Being willing to share with others the path I am traveling while battling ‘Lenny’ (name I have given my COPD/Asthma) is almost like therapy for me while also giving me the responsibility of taking my battle seriously.
With the help of social media I know I can also reach out to others who are also fighting similar battles and hopefully at time supply a little insight, little knowledge and maybe stir up some questions.
Today I once again share where I am at and maybe how I may or may not be dealing with it.
I will start with a report that my birthday on Tuesday last week went great with the wife and I making a visit to a nearby Olive Garden for lunch, then I did splurge with my eating by having pizza and birthday cake with my daughter, son-in-law and one of the grandkids. Humbling was the word I use when I finished out the day trying to personally answer all 275+ birthday wishes I received on facebook added in with phone calls from my Dad, my brother, my two Aunts but only one of my grandkids.

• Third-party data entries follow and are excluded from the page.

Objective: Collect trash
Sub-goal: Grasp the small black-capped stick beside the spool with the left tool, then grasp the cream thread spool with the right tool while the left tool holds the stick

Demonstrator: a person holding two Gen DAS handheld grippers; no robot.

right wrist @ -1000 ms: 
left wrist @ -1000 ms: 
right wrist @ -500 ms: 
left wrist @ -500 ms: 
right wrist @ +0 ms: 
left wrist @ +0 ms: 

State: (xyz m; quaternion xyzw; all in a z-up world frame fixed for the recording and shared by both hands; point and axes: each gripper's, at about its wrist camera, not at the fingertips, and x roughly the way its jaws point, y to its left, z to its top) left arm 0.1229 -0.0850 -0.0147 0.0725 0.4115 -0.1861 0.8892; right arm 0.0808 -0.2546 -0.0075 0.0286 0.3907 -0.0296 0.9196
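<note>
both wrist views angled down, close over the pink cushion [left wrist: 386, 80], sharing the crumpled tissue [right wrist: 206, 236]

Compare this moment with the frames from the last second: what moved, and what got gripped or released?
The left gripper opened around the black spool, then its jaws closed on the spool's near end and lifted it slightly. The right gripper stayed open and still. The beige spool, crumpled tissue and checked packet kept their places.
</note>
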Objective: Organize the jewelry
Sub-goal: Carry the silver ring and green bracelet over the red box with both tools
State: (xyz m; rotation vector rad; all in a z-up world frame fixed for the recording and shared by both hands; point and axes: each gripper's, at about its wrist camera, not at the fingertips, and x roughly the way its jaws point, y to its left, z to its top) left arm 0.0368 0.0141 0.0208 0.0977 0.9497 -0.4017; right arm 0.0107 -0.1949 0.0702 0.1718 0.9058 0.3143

Then I began to find out that this summer is nothing like any in my most recent past summers as I continue to have no clue day-to-day on what to expect from my un-cooperative sidekick ‘Lenny’ (name I have given to my COPD/Asthma lungs).
There have even been days where I may feel really good in the morning only to have ‘Lenny’ grasp a hold on things and make my afternoon and evening very uncomfortable.
This past weekend is a prime example as Saturday we (my wonderful wife and I) headed south an hour to spend a short time photographing a custom car showing and then planned to have a quick meal with one of the kids before heading home so the lady in charge could go to her evening job.
Trip down, photo time and meal time seemed to all go well as the weather had not warmed up to an unbearable level so I for one was feeling confident on having a great day – at least until ‘Lenny’ grabbed my breathing with a solid grip and worked at bringing the term uncomfortable to the lips of my day.
My battle with being uncomfortable carried deep into the night and when I awoke Sunday morning I realized I had transferred from uncomfortable to concern as I was very tight in my breathing and was feeling like I had gone back in time to those days as a kid and had run smack into the middle of a major asthma attack.
This continued on for most of the morning, even after taking an extra lap on my nebulizer machine and giving me thoughts of bothering my physician on a weekend. But then poof shortly after noon ‘Lenny’ seemed to have decided he had enough of irritating my day and my breathing seemed to return to normal, or at least to what is normal for me.
What triggered this 20-hour entanglement with SoB (short of breath) and ‘Lenny’, I am not sure though I have been making mess of my mind trying to sort it out. What this does do is presents a reminder that as hard as we try to avoid or train ourselves to control our triggers, that sometimes those triggers just get fired up and unload another adventures episode in our daily, sometimes hourly, battle with COPD/Asthma.
Am I still rambling through the brain to figure out the trigger of the weekend – NO, but I am monitoring my breathing and activities to see if it may be time for a visit with my physician or can I wait for my next visit in four weeks. So monitoring I am as so far this summer has not been very pleasant several times and daily I do feel as if I am taking some steps back in time which is not a thought I really would relish having.
So today I continue to prod forward by staying pretty much indoors even though the temperature today will only be in the mid-80’s, the humidity is still resting in the low 60% area which makes things for me sometimes a chore to walk through.
Next time maybe I will rant about exercise, eating less but gaining weight.
For now though – that my friends is where ‘Lenny’ (my COPD/Asthma) and me are at 4 today.
*** I continue a request for all to hold Kaycie Chapman (from down New Zealand way) in your thoughts, prayers and blessings as she continues her courageous Facebook sharing of her continuing battle with late stages of emphysema/asthma/COPD – and she continues to do it with the level of faith and hope for which we all should hope we will have when our battle and travels become much, much worse. Prayers and Blessings Kaycie.
NOTE TO REMEMBER: Sometimes we share what may seem like medical information, but we are only giving descriptions and highlights of various aspects of having COPD and/or asthma and no way do we ever want our information to be considered medical treatment type of information, always consult your physician for more, clearer and more medical founded information.
As always – if you or anyone you know have any symptoms involving lung and breathing functionality, and they linger over and over while disrupting a lifestyle – then please ask questions and get it checked out.
Remember – a person without breathing is a person without life itself.
I bid to all – smiles, prayers, blessings and steady breathing – Mr. William.